» WHAT YOU NEED TO DO
Your answer should consist of the lines in the data below that contain "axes".

•••••

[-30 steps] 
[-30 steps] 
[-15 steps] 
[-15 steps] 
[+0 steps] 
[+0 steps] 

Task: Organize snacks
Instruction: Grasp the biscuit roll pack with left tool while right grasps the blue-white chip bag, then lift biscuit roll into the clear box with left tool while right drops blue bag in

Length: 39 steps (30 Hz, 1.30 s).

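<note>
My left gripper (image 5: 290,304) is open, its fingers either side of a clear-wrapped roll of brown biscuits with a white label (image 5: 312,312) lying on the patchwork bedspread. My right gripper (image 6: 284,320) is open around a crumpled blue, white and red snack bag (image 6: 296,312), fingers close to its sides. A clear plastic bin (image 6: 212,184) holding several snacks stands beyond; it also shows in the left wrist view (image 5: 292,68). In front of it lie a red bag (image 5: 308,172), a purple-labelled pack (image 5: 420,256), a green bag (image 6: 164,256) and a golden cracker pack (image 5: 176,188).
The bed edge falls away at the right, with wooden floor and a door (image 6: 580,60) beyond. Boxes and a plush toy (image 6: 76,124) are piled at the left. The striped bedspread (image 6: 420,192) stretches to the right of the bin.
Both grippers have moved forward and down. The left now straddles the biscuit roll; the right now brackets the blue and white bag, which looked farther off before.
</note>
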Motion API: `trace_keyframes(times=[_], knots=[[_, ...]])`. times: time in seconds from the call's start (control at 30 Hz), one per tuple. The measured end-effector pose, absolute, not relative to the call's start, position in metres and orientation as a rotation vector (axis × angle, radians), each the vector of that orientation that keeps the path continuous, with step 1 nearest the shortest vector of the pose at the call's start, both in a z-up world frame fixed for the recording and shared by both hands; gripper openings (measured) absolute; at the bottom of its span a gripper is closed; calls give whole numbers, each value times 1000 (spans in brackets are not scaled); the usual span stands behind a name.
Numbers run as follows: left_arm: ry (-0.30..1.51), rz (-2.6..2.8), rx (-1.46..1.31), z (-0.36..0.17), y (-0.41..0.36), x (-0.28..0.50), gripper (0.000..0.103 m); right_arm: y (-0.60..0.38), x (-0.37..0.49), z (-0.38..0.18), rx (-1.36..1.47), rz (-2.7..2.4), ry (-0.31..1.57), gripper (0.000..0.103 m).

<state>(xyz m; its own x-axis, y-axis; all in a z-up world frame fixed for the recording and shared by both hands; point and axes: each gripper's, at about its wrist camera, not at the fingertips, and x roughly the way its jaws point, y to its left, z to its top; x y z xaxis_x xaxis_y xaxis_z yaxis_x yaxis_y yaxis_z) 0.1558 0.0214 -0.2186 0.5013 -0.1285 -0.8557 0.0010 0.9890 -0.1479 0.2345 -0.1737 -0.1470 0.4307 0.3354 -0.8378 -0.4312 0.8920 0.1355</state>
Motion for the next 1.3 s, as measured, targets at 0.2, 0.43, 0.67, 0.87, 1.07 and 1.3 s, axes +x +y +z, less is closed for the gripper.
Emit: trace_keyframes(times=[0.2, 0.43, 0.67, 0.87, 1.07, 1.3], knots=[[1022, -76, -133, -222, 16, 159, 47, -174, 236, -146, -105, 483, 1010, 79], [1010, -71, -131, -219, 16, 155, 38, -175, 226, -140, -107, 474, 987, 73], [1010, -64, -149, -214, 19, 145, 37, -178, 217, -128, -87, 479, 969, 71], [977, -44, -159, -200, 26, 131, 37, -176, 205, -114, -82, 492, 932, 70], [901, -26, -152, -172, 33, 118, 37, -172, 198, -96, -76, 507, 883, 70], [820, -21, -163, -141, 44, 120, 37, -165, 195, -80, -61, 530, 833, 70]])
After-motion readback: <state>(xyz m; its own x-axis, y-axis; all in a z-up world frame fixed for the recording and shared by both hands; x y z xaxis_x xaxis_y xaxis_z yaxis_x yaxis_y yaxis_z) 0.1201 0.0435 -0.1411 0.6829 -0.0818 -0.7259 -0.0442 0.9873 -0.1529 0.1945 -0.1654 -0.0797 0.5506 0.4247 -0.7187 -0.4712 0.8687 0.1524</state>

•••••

» EXERCISE RESPONSE
<state>(xyz m; its own x-axis, y-axis; all in a z-up world frame fixed for the recording and shared by both hands; point and axes: each gripper's, at about its wrist camera, not at the fingertips, and x roughly the way its jaws point, y to its left, z to its top; x y z xaxis_x xaxis_y xaxis_z yaxis_x yaxis_y yaxis_z) 0.1558 0.0214 -0.2186 0.5013 -0.1285 -0.8557 0.0010 0.9890 -0.1479 0.2345 -0.1737 -0.1470 0.4307 0.3354 -0.8378 -0.4312 0.8920 0.1355</state>
Motion for the next 1.3 s, as measured, targets at 0.2, 0.43, 0.67, 0.87, 1.07 and 1.3 s, axes +x +y +z, less is closed for the gripper.

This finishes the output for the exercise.